La nueva crisis surgida recientemente en el Perú nos obliga a hacer un análisis de la efectivdad de la democracia y de la debilidad de ésta de permitir la llegada al poder de cualquier político no apto para dirigir los destinos de un país. Desde que Pedro Castillo llegó al poder hace poco más de un año, le fue imposible engranar siquiera una política pública coherente, mientras que su manifiesta incapacidad de liderazgo para aglutinar adherencias políticas, lo llevó a la vacancia y al ostracismo.

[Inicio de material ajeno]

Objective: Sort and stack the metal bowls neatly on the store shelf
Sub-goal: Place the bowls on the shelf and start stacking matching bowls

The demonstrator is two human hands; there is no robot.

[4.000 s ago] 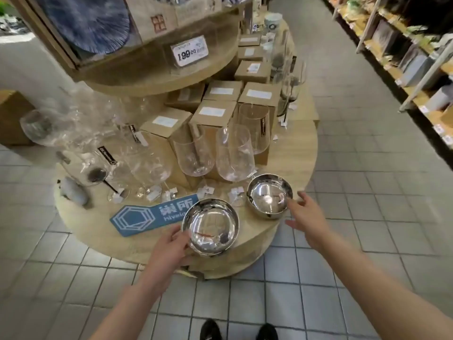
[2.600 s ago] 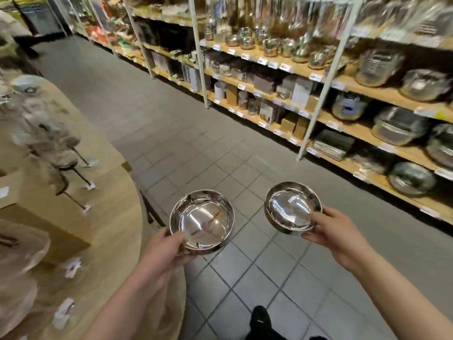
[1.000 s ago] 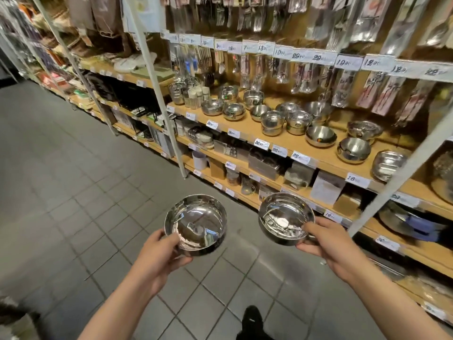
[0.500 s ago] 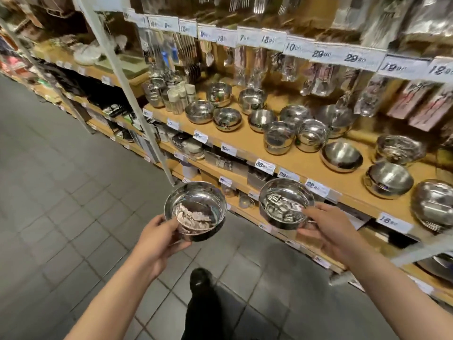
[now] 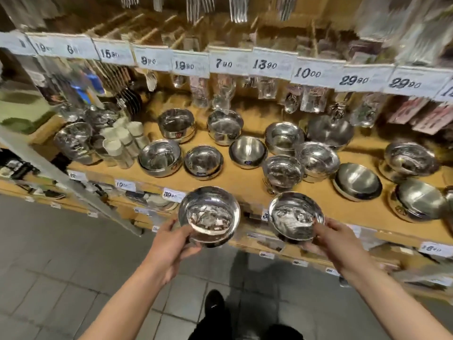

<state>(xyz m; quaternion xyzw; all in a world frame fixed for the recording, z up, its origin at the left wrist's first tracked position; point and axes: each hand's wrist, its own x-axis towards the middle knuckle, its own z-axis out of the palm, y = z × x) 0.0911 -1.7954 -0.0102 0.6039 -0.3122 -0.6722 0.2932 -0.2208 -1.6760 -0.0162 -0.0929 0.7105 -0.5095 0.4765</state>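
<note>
A tan wooden shelf (image 5: pixel 247 190) carries scattered metal bowls (image 5: pixel 160 158), some nested, with white-capped shakers (image 5: pixel 122 143) at its left.

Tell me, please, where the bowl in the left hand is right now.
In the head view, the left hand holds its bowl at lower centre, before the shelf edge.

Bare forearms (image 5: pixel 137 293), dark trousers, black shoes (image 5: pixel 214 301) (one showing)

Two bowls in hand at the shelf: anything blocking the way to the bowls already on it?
Nothing visible. The left hand holds one bowl and the right hand the other bowl, both at the front edge of the wooden shelf. Only open air separates them from the shelf bowls behind.
</note>
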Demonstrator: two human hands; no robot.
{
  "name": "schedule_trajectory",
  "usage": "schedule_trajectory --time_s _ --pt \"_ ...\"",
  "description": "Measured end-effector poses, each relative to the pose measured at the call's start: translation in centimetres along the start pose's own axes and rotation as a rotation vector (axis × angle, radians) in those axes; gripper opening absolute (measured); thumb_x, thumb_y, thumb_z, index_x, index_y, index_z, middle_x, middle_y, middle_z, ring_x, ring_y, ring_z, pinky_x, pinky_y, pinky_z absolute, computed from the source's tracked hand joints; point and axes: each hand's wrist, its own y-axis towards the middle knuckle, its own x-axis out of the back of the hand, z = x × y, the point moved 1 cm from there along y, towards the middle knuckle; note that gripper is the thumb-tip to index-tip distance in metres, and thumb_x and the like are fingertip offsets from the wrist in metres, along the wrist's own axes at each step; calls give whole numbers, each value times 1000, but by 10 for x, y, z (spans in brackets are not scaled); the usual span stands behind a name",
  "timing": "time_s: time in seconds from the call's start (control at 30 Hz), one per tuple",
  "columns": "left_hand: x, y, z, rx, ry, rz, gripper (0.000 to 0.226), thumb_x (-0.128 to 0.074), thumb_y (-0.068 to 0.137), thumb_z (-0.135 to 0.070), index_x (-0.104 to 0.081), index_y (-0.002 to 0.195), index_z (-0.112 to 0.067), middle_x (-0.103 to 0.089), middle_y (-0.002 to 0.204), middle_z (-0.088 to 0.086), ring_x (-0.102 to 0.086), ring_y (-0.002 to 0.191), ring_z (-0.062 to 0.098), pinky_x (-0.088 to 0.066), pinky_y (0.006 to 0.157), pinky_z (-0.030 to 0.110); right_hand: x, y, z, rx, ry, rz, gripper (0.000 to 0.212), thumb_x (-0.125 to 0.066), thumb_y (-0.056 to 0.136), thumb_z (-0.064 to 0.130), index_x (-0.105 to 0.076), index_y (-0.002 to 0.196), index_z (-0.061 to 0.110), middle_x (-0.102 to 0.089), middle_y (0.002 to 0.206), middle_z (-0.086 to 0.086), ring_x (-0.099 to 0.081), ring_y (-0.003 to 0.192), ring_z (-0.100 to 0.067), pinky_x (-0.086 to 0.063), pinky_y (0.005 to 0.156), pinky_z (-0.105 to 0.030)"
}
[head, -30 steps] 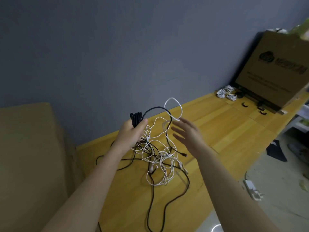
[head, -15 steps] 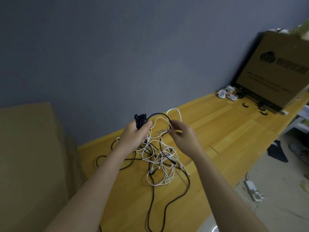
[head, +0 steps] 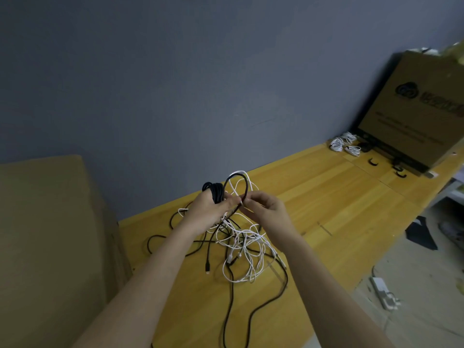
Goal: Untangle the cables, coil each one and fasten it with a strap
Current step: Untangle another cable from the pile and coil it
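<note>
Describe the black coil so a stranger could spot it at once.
Start at the wooden table and find the cable tangle near its middle. Just above it, the left hand grips the black coil. It alone is a tight black bundle; the white coils lie far off by the box.

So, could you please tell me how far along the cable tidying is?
Done: three white coiled bundles lie by the cardboard box. In hand: the left hand grips a black coil; the right hand pinches a loop. Left: the tangled pile and loose straps.
</note>
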Motion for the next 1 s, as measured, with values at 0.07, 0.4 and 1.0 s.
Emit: schedule_trajectory --time_s 0.07,0.4,1.0 --pt "-3 -2 -2 -20 43 5 30 -69 79 -53 -65 92 -25 -52 51 -21 -48 46 -5 -34 51 21 -6 -1 -1 -8 19 53 8 -56 93 2 -62 89 6 -72 102 -13 -69 101 -23 -55 86 -27" --pt "-1 -3 -1 45 185 -55 35 -67 84 -38 -55 84 -5 -47 70 3 -47 62 18 -35 59 31 -7 -9 18 57 -241 -22 14 -41 101 8 -54 95 12 -68 93 8 -59 77 12 -40 65 0" --pt "10 -5 1 82 593 -410 27 -61 91 -27 -39 78 -16 -44 66 -6 -44 52 10 -26 42 25 12 -12 68 525 -1249 -153 20 -59 88 14 -63 108 18 -52 83 5 -49 78 -13 -34 63 -22"
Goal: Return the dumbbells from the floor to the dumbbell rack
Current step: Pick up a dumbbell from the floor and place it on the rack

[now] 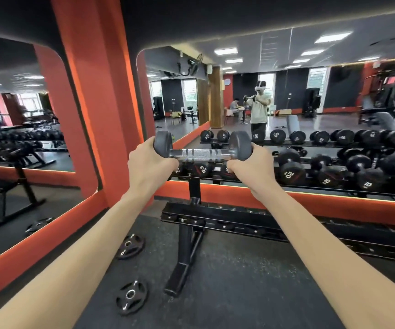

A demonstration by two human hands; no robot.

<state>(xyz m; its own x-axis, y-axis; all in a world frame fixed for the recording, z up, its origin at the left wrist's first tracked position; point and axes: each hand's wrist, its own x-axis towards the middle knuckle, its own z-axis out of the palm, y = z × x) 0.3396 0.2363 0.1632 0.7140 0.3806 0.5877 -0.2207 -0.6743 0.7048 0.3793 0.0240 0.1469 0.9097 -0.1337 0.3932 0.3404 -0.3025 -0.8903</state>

La gota que colmó el vaso fue su decisión de cerrar el Congreso y llamar a una Constituyente, en un acto desesperado por deslastrarse de los miles de adversarios que tenía acumulados, incluyendo los de su propio partido Perú Libre.
Lo cierto de todo esto es que el Perú no termina aun de resolver su crisis institucional. Ya van contabilizados seis persidentes en cuatro años, un escenario nada ideal si el objetivo es conseguir la estabilidad y la continuidad política con líderes capaces. Desde el recordado PPK, el Perú se ha vuelto un hervidero de intrigas políticas que en nada ayudan a la imagen de ese país en el exterior.
La otra visión, dirán algunos, es que es precisamente la democracia la que debe otorgar válvulas de escape como la que ocurren justo en el Perú, pero el problema es la recurrencia con la sucede en este país. Si al menos se hubiese visto un avance de estabilidad en las primeras vacancias, esto sería otro cuento, pero la defenestración de presidentes se ha convertido en el postre ideal del Congreso cuando éste decide monolíticamente salir del mandatario o cuando les tocan algunos intereses.
Sea cierto o no que el Congreso está movido por intereses, no lo es menos la incapacidad manifiesta de un presidente vacado, quien jamás mostró un ápice de coherencia desde que llegó al poder luciendo su sombrero campesino. En la calle no le respaldaban ni los militares, ni los empresarios, ni los medios de comunicación en su intento por clausurar el poder legislativo, una de las intentonas más torpes que haya ejecutado nunca antes un aspirante a autócrata.
Querer emular a Alberto Fujimori le resultó caro. Fujimori clausuró el Congreso en 1992, aprovechando la gran crisis de popularidad que atravesaba tanto el Congreso, como la política tradicional en general. Fue reelecto dos veces más. En aquel momento gozaba de altísima popularidad, sobre todo luego de que el 12 de septiembre, le asestó el golpe decisivo al terrorismo. con la captura pacífica de Abimael Guzmán, líder del grupo terrorista Sendero Luminoso, quien pretendía establecer un régimen maoísta en Perú, junto con varios miembros del Comité Central de la organización.
A grandes rasgos, estas son las grandes diferencias entre Fujimori y Pedro Castillo, un pichón de autócrata que se quedó corto en su intento de trascender con una cuestionada decisión y sin gozar del afecto de varios sectores de la sociedad. Hoy, Castillo, está convencido de que es un preso político perseguido por los poderes fácticos que le han impedido gobernar desde que hace 18 meses se enfundara la banda presidencial.